Getting that moment to chat with her, she is so kind and gracious. She didn’t have to read the book. She wants to be a part of the conversation and wants to pay attention to the content that’s out there.
TR: We’re in a climate where women are speaking out with the #MeToo and #TimesUp movements. Because you both are dope queens, why do you think women need to be reminded of that right now?
PR: The patriarchal structure has been basically beating and abusing and shoving, kicking women truly since the beginning of time, and so I think what’s great right now is that women are finding and believing in their power.
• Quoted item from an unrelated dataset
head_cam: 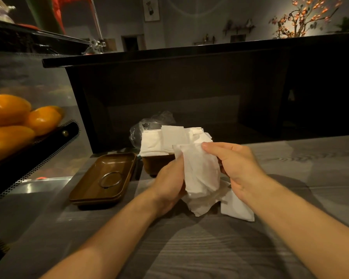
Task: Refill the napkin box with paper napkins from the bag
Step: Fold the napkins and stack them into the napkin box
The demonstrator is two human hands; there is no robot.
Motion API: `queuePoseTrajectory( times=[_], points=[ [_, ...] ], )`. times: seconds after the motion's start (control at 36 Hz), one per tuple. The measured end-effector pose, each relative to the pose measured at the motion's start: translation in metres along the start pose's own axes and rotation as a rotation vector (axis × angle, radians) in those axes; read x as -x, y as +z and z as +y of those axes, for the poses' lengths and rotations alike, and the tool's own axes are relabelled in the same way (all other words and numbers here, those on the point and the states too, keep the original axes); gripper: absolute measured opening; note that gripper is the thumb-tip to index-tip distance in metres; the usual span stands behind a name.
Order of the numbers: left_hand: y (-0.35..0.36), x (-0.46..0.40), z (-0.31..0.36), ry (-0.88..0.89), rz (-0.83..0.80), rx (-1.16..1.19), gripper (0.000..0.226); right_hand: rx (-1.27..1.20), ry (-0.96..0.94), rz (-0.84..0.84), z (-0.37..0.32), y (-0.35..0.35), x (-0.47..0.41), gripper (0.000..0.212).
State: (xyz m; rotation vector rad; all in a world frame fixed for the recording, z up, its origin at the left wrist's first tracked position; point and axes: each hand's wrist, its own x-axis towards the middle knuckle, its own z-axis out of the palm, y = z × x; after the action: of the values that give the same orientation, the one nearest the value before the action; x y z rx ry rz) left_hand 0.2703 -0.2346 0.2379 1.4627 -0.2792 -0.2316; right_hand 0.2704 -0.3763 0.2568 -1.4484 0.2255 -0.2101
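- While being gathered for loading, loose napkins [199,170] gripped between both hands, above the near middle of the bench [210,248], in front of the box.
- Left hand [169,184]: fingers curled round the left side of the bundle, presumably to square its edges.
- Right hand [236,166]: thumb and fingers closed on the right side, thumb tip pressed to the top sheet, likely to keep the crumpled sheets together.
- Stray napkins [236,208] hanging or lying below the bundle on the bench, near the right wrist; contact with the bench not certain.
- Napkin box [157,162]: brown, standing toward the far edge of the bench, just behind the hands; already heaped with a white stack [165,139] that overhangs its rim, so judged nearly full.
- Clear plastic bag [149,123] crumpled behind the box against the dark counter front [189,87], mouth seemingly toward the box; contents not discernible.
- Brown lid [103,178] with a metal ring [110,179], laid upside down just left of the box, presumably set aside to leave the opening free.
- Oranges [12,125] in a rack at the far left, apart from the work.
- Next step, as judged: bundle flattened and pressed onto the stack; risk of sheets sliding off the overfull pile.
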Motion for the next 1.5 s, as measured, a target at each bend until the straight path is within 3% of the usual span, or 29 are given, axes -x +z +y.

With each generation, we’re having [the] self-confidence to know that we can stand up for ourselves, and it’s not being selfish. Protecting yourself is not selfish; protecting yourself is not hating men. Protecting yourself is a matter of your own survival.
And I think with #TimesUp and #MeToo, it’s really women in a very extremely public way going, “This kind of behavior that’s been going on for centuries is acceptable no longer.” And I am really inspired by that because I have a 4-year-old niece and I think that life is going to be drastically different for her than it was for my mom. Women are feeling empowered to own their pain and move past it and survive it and still be whole, have joy and still enjoy life and ... feel like whatever bad thing happened doesn’t have to define you.
JW: It’s just who we are. Oftentimes as a black woman, what you do ends up being a political statement because of who we are. What we always wanted to do was be the star of our own narrative and create platforms for other people that we love, who are incredibly funny, to be the stars of their own narratives. The best feedback I get are women on the street who say we remind them of their best friends. The truth is universal, and people try to make it seem that if black women do something, it’s just for black women.
TR: Do you feel you have a responsibility to black women to represent us properly?
JW: It’s a responsibility that I take on willingly. I think a part of becoming successful is stopping, looking around and saying, “Who can I pull up with me?” That’s what we should do as people of color. That’s what white male allies can do, too.